So I have been bottle feeding a baby rabbit for about a week now and he is doing better but after some research I think he is a peanut. His siblings/cousins are anywhere from 3 to 5 times his size after a little more then a week. My two rabbits (who are sisters) delivered there babies the same night. Both where good mothers but my brown doe stopped producing milk and has dried up. Two of her litter didn't make it before I caught what was going on and two more where on deaths door, two were lively enough that I slipped them into the does sisters nest since she only had three of her own, the two live ones left I brought in and bottle fed before slipping them into the nest as well. The one I thought is a peanut had to be removed again and brought inside to be bottle fed because he wasn't getting any milk. Well he is doing much better but I think he is a peanut due to his size and traits. Bulging bug eyes, tiny body, weird head shape... He eats well and has been growing slowly and gaining strength and muscle. Do you think he is a peanut or is he just starting to grow after being emaciated. If he is a peanut do any of them ever live? I am optimistic but also realistic about his future outcome. Is there any hope or am I heading down heartbreak road with this little guy, please weigh in.
Peanut Rabbit kit
What breed are these rabbits? Are they one of the small breeds that use the dwarfing gene (Netherland Dwarf, Jersey Wooly, Holland Lop, Mini Rex, etc,?) Peanuts only occur in breeds with the dwarfing gene. They are the result of a rabbit inheriting the dwarfing gene from both parents. Not all dwarf breed animals have the dwarfing gene - the slightly oversized "false dwarfs" have two normal growth gene. Those biggish "brood does" may not be showable, but the advantage is that they never have peanuts.
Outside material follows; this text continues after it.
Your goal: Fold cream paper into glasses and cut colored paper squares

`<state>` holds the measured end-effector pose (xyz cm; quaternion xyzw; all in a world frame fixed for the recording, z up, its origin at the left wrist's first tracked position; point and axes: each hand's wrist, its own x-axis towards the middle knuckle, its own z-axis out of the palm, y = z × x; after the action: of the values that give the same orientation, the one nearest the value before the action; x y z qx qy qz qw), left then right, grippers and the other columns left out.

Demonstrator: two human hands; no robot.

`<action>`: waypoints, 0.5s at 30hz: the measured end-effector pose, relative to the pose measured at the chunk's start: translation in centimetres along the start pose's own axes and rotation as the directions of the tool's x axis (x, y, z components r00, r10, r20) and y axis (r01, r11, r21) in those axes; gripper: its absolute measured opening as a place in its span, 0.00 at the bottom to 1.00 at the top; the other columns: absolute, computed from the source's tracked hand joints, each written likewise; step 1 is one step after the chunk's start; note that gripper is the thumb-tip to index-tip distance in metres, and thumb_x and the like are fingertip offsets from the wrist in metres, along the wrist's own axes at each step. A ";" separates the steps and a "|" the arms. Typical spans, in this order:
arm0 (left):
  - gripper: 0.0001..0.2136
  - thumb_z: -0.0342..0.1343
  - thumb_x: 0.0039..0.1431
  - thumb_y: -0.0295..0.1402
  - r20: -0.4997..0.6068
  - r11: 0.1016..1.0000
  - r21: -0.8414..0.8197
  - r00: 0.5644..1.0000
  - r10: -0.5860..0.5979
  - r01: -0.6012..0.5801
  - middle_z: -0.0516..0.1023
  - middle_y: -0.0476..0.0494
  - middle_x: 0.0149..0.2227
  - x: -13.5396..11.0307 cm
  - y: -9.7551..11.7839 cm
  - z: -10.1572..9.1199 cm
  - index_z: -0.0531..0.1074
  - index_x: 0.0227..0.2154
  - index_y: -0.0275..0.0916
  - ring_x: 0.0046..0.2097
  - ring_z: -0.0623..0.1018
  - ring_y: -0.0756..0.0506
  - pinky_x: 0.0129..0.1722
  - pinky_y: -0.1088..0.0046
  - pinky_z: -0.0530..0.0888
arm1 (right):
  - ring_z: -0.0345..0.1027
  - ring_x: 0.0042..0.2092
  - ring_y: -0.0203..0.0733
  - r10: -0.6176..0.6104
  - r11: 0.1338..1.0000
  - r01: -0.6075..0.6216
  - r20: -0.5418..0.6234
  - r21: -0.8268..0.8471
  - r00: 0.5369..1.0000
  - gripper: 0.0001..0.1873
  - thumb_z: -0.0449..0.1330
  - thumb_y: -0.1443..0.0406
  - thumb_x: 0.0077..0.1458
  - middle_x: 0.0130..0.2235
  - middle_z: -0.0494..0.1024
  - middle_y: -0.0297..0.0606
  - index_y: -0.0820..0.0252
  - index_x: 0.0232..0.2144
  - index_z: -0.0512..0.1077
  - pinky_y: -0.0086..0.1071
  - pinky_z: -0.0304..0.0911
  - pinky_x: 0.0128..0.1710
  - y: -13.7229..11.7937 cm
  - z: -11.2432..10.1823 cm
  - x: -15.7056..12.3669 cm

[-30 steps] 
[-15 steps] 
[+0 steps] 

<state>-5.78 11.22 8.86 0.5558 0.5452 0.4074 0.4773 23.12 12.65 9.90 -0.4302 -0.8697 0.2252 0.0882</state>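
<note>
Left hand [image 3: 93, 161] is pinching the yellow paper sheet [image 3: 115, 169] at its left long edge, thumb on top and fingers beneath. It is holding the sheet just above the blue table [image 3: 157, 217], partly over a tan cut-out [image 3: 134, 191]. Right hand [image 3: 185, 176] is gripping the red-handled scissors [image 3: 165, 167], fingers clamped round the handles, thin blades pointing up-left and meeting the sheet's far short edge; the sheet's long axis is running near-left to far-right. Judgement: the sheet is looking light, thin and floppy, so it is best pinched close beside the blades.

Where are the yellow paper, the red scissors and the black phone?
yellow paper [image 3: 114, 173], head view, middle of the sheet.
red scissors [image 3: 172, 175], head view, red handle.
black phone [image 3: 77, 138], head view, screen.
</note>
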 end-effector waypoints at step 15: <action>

Unfortunately, the dwarfing gene doesn't just affect the general growth rate of the rabbit, it also is involved in the development of the digestive system. Many peanuts don't have complete digestive systems, in those that do, the digestive system just doesn't work right. The longest I have had a peanut to live was about 10 days, but it really didn't grow, and it had this nasty, gooey poop. There are other genetic disorders that result in weird looking kits - the Max factor being one. Max factor kits grow slowly, but usually don't die. They wind up blind, crippled, and stunted; so the breeder finally has to "do something" with them.
I'm afraid that I have learned to be ruthless when it comes to odd-looking kits, because my experience has been that they look odd for a reason. Even if they make it out of the nest box, they seldom live very long. It's hard to just let them "take their chances" with the stronger kits, but I'm afraid that what I have learned is that my interference means that they just die later rather than sooner.